> _Required work_
Two lines below mark the span: the one containing "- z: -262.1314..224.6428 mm" and the one containing "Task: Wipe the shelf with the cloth". Set down both, plus every line between, exactly as they stand, and nothing else.

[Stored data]

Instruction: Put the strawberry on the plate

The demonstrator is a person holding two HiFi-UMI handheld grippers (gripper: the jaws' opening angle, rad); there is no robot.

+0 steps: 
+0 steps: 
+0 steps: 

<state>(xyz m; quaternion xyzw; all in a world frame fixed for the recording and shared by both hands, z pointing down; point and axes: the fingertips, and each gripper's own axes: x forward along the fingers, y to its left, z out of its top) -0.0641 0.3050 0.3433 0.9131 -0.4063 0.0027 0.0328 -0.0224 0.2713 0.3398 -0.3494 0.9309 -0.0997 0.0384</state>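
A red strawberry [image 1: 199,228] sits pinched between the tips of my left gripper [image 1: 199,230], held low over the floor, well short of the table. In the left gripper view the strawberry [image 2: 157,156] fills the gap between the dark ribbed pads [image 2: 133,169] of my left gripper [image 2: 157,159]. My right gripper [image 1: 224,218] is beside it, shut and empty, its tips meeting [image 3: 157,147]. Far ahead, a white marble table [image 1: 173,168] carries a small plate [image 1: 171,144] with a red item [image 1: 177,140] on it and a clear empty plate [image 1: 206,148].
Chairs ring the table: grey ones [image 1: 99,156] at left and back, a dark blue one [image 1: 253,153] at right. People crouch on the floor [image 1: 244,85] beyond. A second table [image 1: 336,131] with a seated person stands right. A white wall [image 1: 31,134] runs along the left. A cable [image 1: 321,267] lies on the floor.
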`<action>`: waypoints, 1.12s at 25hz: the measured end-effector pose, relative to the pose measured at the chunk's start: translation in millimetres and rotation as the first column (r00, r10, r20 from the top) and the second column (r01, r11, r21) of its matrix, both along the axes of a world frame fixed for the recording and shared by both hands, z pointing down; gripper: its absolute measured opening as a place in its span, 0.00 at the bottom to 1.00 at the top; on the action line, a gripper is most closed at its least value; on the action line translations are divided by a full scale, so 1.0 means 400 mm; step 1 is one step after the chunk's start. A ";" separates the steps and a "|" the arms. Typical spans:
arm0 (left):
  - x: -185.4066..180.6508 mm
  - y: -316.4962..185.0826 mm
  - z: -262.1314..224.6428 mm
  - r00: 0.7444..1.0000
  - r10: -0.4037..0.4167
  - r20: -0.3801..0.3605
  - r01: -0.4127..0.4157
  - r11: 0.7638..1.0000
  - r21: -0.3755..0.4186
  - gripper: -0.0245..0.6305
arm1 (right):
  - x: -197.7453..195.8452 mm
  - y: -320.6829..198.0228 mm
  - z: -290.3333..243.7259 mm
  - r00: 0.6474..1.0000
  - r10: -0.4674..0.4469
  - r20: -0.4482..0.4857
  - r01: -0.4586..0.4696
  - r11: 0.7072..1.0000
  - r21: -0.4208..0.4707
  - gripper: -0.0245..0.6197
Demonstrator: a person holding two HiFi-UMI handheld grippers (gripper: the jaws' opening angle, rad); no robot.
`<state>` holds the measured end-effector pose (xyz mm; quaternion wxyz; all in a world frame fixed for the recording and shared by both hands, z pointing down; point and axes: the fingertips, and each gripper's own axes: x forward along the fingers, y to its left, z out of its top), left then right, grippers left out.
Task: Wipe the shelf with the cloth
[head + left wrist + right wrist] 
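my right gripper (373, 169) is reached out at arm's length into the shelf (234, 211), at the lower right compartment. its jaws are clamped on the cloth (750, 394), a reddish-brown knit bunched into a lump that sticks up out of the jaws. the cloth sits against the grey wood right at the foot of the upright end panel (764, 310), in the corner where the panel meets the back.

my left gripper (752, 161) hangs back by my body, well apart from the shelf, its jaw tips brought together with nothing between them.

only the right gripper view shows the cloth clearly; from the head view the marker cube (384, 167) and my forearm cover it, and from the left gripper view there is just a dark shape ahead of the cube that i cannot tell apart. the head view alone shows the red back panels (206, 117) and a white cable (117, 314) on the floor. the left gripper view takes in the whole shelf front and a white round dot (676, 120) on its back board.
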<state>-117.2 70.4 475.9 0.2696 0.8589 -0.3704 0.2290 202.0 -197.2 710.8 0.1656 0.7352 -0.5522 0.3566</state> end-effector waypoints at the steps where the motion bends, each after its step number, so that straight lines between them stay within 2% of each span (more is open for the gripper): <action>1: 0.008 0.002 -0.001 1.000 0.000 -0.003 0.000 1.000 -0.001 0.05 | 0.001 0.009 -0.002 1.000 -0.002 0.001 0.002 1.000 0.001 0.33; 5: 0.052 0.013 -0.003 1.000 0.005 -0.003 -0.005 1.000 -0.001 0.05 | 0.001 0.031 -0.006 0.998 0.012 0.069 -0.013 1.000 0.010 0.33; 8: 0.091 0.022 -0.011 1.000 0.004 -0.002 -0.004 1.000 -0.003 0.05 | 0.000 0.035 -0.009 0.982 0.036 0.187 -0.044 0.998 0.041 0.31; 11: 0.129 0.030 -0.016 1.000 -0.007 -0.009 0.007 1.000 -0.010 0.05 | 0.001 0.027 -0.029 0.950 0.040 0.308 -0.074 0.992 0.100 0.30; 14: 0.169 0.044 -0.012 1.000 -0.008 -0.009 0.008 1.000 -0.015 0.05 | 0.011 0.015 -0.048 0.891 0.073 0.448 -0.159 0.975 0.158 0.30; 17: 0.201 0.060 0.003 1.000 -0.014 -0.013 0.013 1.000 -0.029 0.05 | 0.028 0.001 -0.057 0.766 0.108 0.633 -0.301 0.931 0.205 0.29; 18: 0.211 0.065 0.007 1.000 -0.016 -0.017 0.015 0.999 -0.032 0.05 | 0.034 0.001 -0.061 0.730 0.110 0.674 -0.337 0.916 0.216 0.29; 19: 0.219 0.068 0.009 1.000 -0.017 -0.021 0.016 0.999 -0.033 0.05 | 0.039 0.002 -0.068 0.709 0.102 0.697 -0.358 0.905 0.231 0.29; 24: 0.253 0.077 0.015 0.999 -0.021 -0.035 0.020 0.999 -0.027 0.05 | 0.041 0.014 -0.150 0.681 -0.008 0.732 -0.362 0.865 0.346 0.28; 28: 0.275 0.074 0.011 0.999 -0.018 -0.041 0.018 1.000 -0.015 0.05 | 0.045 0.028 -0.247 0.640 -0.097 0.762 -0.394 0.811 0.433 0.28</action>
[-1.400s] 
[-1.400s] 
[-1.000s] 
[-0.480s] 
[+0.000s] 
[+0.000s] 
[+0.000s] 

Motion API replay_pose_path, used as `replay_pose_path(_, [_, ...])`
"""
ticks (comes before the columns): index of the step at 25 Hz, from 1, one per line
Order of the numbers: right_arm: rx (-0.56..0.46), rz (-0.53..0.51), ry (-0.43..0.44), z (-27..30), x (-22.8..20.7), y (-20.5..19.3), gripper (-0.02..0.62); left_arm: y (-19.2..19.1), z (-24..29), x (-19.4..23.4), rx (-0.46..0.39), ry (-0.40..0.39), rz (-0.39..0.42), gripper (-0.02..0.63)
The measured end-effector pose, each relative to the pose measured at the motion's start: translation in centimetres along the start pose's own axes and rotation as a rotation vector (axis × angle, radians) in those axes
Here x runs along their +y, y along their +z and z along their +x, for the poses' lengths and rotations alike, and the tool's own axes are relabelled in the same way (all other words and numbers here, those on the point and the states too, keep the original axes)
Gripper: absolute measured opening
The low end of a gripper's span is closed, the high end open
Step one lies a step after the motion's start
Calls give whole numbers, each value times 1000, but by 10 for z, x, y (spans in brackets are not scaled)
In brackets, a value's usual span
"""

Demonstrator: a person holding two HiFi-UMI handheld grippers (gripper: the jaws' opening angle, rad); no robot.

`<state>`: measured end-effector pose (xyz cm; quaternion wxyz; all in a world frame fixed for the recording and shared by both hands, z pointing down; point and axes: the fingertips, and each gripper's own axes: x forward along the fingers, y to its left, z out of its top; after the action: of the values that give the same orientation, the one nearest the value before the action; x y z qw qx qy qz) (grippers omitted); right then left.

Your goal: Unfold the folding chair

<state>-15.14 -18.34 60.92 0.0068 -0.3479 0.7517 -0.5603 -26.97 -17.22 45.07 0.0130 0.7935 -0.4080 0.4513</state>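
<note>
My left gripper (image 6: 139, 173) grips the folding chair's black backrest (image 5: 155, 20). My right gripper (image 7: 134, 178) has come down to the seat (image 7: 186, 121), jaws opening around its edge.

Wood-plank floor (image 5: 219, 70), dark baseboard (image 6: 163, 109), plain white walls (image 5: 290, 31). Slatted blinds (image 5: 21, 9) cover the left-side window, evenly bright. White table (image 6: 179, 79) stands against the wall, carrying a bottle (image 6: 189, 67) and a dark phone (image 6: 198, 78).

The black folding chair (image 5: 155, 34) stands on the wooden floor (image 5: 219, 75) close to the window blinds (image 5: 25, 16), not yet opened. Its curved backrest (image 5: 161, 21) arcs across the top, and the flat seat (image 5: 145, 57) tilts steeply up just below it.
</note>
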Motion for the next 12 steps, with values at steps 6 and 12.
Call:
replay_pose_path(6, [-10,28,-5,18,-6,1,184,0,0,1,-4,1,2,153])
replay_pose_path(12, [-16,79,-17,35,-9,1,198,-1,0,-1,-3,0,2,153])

> _Reply to the task_
  - z: -262.1314..224.6428 mm
  - r00: 0.7444..1.0000
  - r10: -0.4037..0.4167
  - r20: -0.3801..0.3605
  - r01: -0.4127..0.4157
  - r11: 0.7638..1.0000
  - r21: -0.3755..0.4186
  - gripper: -0.0245..0.6305
arm1 (right):
  - x: -197.7453..195.8452 mm
  - y: -320.6829..198.0228 mm
  - z: -290.3333..243.7259 mm
  - r00: 0.6474..1.0000
  - r10: -0.4674..0.4469
  - r20: -0.4482..0.4857
  - r01: -0.4586..0.4696
  - r11: 0.7072..1.0000
  - r21: -0.4208..0.4707
  - gripper: -0.0245..0.6197
Demonstrator: a person holding two HiFi-UMI handheld grippers (gripper: the jaws' opening angle, rad); no robot.
`<state>` holds the measured end-effector pose (xyz mm; quaternion wxyz; all in a world frame fixed for the recording and shared by both hands, z pointing down; point and axes: the fingertips, and each gripper's own axes: x forward along the fingers, y to its left, z out of its top), left then right, grippers left out.
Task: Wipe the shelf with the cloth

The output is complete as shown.